Mientras todo ello acontecía en Aranjuez, los amotinados madrileños no cejaban en su empeño, pese a que su número había decrecido. Montaron guardia en las puertas de acceso a la ciudad para impedir la huida de buena parte de la nobleza que se había quedado intramuros, a la vez que liberaban a muchos presos y asaltaban numerosos cuarteles para armarse.

Carlos III, rey de España
Carlos III intentó ser un rey reformador e ilustrado. Retrato con armadura y manto regio, por Rafael Mengs.
CC
Bernardo de Avendaño volvió a Madrid por la mañana del miércoles Santo, y fue recibido en un ambiente de fiesta. En la residencia de Rojas se dio de inmediato lectura a la misiva real. Contando con la promesa del soberano, los rebeldes entregaron de forma voluntaria cerca de cuatro mil fusiles y más de dos mil bayonetas, y acto seguido prosiguieron los actos festivos de la Semana Santa en la ciudad, como si nada hubiera pasado.
Destierro de Esquilache
En las semanas posteriores todos pudieron comprobar que Carlos III no tenía intención de cumplir sus compromisos.El marqués de Esquilache, ciertamente, partió desterrado a Nápoles unos días después, y el edicto sobre el vestido quedó anulado. Pero el monarca dejó que pasaran casi ocho meses antes de volver a la capital, y cuando lo hizo esta se había convertido en una plaza militarizada, gracias a la actuación del conde de Aranda.

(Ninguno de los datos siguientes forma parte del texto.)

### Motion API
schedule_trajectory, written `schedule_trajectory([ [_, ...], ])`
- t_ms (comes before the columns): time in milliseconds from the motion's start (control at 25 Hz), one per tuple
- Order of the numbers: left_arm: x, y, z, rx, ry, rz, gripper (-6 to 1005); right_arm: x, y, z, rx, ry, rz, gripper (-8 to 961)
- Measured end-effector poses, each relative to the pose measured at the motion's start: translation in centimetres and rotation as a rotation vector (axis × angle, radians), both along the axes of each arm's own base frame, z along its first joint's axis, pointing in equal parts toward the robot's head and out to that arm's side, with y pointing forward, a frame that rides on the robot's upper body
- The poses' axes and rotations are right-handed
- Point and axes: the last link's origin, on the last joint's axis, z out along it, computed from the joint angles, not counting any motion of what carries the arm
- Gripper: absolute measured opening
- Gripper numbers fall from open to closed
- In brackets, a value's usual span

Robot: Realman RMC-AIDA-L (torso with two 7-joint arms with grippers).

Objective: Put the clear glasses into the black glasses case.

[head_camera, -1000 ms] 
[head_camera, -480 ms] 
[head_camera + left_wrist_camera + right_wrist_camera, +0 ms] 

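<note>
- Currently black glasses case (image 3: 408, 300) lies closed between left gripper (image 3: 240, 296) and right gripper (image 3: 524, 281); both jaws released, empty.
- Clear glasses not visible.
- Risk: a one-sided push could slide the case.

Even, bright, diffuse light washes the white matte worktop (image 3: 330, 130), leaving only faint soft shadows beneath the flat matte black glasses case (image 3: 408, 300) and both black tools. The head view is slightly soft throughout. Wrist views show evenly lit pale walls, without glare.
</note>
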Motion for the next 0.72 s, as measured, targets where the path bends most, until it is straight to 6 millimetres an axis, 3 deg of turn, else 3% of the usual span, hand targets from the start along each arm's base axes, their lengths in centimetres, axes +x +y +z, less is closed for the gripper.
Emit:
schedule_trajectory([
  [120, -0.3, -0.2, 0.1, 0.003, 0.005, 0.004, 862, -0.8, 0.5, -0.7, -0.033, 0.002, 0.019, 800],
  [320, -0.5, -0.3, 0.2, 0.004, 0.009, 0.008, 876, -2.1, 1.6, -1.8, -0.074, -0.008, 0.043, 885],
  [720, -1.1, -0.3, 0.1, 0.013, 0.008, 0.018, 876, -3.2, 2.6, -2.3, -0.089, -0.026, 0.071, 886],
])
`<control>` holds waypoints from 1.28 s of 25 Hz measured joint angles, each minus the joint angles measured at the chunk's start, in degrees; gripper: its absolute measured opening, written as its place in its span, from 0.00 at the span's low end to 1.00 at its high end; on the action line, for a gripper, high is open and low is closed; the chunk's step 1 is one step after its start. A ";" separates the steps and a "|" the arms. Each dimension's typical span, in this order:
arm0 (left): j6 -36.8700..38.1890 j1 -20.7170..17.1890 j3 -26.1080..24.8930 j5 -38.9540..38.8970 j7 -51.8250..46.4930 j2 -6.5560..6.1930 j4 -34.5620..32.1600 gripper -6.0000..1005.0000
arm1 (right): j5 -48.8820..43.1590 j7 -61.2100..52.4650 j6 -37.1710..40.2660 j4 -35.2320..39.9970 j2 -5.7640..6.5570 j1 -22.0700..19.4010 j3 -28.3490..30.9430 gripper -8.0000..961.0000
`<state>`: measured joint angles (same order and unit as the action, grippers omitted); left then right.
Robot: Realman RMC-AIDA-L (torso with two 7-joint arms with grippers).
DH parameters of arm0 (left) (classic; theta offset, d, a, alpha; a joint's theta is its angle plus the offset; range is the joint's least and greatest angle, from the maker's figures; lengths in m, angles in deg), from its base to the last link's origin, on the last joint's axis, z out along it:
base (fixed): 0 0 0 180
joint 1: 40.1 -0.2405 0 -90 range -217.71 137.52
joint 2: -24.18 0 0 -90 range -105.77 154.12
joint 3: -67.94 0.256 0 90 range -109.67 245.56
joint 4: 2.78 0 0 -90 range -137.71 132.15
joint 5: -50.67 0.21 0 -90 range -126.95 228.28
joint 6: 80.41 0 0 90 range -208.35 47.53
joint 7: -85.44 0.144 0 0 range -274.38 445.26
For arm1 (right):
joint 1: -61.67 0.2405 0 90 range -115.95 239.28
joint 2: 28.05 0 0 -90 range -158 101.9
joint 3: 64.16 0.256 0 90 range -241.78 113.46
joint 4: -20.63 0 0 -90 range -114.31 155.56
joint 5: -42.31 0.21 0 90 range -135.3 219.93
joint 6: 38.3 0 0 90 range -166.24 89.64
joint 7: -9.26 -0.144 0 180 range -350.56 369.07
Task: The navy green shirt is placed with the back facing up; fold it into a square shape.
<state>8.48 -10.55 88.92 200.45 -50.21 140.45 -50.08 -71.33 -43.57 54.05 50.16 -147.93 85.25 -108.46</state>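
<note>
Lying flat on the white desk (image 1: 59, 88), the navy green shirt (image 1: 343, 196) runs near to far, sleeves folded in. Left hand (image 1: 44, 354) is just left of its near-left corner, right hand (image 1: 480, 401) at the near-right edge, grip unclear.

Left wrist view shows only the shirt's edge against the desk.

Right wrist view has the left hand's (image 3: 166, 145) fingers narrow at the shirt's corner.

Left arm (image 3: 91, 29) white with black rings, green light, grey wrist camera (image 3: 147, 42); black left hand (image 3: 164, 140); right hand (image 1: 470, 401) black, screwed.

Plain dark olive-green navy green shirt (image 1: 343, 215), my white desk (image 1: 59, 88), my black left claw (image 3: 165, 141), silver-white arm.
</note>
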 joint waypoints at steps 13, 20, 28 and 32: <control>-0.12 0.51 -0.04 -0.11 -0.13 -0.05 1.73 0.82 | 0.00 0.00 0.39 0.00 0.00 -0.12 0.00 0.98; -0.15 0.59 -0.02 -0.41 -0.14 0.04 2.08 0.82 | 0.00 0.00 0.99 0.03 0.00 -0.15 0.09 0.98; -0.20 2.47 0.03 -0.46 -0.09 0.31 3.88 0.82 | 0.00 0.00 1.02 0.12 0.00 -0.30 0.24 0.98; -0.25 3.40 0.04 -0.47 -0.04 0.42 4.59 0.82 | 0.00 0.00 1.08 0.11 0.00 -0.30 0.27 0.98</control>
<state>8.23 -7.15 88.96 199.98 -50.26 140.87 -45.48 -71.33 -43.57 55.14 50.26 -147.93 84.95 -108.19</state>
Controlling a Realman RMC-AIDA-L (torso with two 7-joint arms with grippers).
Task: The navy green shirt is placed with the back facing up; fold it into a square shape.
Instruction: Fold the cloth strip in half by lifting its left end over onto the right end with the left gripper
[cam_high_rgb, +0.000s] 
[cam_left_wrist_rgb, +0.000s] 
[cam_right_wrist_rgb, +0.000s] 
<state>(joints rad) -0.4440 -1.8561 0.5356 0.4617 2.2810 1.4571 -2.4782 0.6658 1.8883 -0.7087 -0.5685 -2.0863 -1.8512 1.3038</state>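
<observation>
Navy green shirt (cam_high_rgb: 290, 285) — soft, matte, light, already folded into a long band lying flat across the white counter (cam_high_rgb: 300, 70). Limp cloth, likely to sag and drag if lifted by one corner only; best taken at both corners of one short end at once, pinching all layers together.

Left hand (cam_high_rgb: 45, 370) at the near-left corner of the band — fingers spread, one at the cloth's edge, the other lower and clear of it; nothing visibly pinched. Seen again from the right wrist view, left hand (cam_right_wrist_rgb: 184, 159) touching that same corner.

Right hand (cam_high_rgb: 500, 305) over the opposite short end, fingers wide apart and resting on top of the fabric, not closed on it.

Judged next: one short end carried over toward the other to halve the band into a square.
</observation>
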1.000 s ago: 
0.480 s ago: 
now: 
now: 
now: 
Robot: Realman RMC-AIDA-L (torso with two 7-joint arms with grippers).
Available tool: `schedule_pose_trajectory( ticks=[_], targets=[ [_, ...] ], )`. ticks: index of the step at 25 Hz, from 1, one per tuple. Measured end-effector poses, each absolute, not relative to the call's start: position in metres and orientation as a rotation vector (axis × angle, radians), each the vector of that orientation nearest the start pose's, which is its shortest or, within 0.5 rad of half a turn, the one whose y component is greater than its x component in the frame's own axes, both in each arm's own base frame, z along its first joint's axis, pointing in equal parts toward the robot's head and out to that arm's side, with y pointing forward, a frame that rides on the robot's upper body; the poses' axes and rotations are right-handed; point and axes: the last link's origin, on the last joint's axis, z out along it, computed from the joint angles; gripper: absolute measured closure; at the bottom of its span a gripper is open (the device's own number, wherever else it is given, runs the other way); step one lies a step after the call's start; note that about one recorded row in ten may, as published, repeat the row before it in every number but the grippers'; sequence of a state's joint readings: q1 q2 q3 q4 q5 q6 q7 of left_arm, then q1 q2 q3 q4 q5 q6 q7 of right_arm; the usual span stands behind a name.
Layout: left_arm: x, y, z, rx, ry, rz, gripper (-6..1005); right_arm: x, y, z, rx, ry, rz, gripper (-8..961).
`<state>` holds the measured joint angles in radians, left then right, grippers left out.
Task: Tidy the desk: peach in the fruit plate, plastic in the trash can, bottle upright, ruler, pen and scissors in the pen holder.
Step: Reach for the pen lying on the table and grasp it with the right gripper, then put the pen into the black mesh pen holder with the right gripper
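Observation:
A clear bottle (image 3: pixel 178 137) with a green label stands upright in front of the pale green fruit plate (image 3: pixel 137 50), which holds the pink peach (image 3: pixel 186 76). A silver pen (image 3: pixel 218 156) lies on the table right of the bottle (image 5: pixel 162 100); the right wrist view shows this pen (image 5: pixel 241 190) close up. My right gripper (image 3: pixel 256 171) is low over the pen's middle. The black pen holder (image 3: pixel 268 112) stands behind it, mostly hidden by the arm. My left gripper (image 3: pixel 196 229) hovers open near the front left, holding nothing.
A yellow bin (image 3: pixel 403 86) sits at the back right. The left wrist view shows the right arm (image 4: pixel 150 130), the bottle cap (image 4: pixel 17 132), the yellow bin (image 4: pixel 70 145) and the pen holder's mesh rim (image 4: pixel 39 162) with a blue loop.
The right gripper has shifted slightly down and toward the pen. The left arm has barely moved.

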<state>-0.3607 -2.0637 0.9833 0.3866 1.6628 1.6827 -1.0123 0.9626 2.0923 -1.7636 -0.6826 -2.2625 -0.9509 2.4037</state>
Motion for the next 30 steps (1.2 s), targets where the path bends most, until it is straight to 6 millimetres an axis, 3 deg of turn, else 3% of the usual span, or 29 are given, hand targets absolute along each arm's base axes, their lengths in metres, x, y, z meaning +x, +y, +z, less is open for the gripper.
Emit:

El motín de Esquilache no se circunscribió a Madrid. Durante el mes de abril se produjeron alteraciones semejantes en otros puntos del reino, como Zaragoza, Palencia, Elche, Béjar o Guipúzcoa, provincia esta última en la que tuvo lugar la llamada matxinada. Se trató de revueltas locales que tuvieron como objetivo principal rebajar el precio de los artículos de primera necesidad, pero que ya no se repitieron en el resto del reinado de Carlos III.